Cryptogenic organising pneumonia (COP) is a rare lung condition and is a type of interstitial lung disease. It causes inflammation and scarring in the small airways (bronchioles) and air sacs (alveoli) in your lungs.

It was previously called bronchiolitis obliterans organising pneumonia (BOOP).

Cryptogenic – the cause is unknown

Organising pneumonia – inflammation in the airways and air sacs.

Although COP has pneumonia in its name, it is not an infection so it cannot be passed on.

Who’s at risk of cryptogenic organising pneumonia?

The condition is called cryptogenic because the cause is unknown. This can also be called idiopathic.

COP is more common in people with inflammatory conditions, such as:

What are the symptoms of cryptogenic organising pneumonia?

COP symptoms are similar to the symptoms of pneumonia. The most common symptoms of cryptogenic organising pneumonia are:

  • continuous dry cough
  • a high temperature – you might also sweat and shiver
  • feeling generally unwell
  • feeling short of breath
  • loss of appetite and losing weight.

Symptoms begin gradually, developing over a few weeks to months.

As the condition is rare, it may take some time to get a diagnosis. Your health care professional will want to rule out other causes first, including pneumonia or other conditions with pneumonia-like symptoms.

It is very important to rule out infections because treatment for cryptogenic organising pneumonia may make an infection worse.

How is cryptogenic organising pneumonia treated?

COP generally has a very good outlook, but it can take several weeks or months to make a full recovery. The length of treatment is different for everyone.

You will usually be given oral steroids, such as prednisolone, which are immunosuppressant drugs. In severe cases, you may be treated with a stronger steroid direct into the vein.

You’ll normally feel better in a few days. In most cases, you will notice an improvement within a week. Most people with COP will be treated for 6 to 12 months.

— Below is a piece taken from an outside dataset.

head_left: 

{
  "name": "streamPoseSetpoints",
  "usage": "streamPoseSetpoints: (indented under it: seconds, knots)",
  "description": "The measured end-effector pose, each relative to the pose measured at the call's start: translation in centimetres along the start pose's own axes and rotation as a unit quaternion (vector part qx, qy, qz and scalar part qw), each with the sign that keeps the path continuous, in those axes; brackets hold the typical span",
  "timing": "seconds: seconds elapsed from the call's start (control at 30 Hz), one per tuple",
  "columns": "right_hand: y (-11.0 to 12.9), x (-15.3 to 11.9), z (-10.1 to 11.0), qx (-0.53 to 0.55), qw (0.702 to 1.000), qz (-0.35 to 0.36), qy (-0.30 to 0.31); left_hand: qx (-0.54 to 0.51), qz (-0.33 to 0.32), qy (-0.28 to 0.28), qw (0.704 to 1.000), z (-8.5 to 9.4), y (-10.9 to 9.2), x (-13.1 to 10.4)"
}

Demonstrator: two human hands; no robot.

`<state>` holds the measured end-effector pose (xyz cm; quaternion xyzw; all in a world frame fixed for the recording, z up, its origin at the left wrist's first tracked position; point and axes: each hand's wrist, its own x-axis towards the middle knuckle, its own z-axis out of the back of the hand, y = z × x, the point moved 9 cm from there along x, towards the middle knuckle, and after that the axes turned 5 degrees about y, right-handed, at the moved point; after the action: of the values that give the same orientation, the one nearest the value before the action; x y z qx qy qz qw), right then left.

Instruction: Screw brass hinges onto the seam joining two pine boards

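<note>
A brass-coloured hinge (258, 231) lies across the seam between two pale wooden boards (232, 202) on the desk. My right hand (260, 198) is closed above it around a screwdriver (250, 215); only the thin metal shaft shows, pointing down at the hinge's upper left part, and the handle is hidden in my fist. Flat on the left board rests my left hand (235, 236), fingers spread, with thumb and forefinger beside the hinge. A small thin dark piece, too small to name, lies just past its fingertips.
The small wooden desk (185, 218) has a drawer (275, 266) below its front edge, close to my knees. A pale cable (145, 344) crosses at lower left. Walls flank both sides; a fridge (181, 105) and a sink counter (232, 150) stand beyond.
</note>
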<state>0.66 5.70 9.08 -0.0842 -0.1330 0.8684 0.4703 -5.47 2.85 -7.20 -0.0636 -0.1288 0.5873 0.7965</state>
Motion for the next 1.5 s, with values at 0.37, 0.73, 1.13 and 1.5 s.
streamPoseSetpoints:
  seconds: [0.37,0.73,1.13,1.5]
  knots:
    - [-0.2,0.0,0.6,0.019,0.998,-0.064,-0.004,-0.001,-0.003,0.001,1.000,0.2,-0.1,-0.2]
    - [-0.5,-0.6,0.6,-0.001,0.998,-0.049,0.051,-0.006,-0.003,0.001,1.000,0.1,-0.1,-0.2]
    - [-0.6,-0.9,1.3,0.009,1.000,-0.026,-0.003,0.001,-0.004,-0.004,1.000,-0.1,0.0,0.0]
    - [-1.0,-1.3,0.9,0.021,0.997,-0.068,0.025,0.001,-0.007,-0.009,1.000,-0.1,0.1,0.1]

Some people get symptoms again when the steroid dose is reduced or stopped. If this happens, you may need to take further immunosuppressant drugs. It’s important once your treatment has ended to monitor any symptoms and get follow-up care from your doctor if needed.

What is immune suppression?

Our bodies fight infection with an immune response. Sometimes the immune response can be triggered even if there is no infection. It can also react too strongly to fighting an infection. This can cause damage to the body.

In these cases, immunosuppressant drugs are used to reduce the body’s immune response and prevent damage to the body. This is called immune suppression.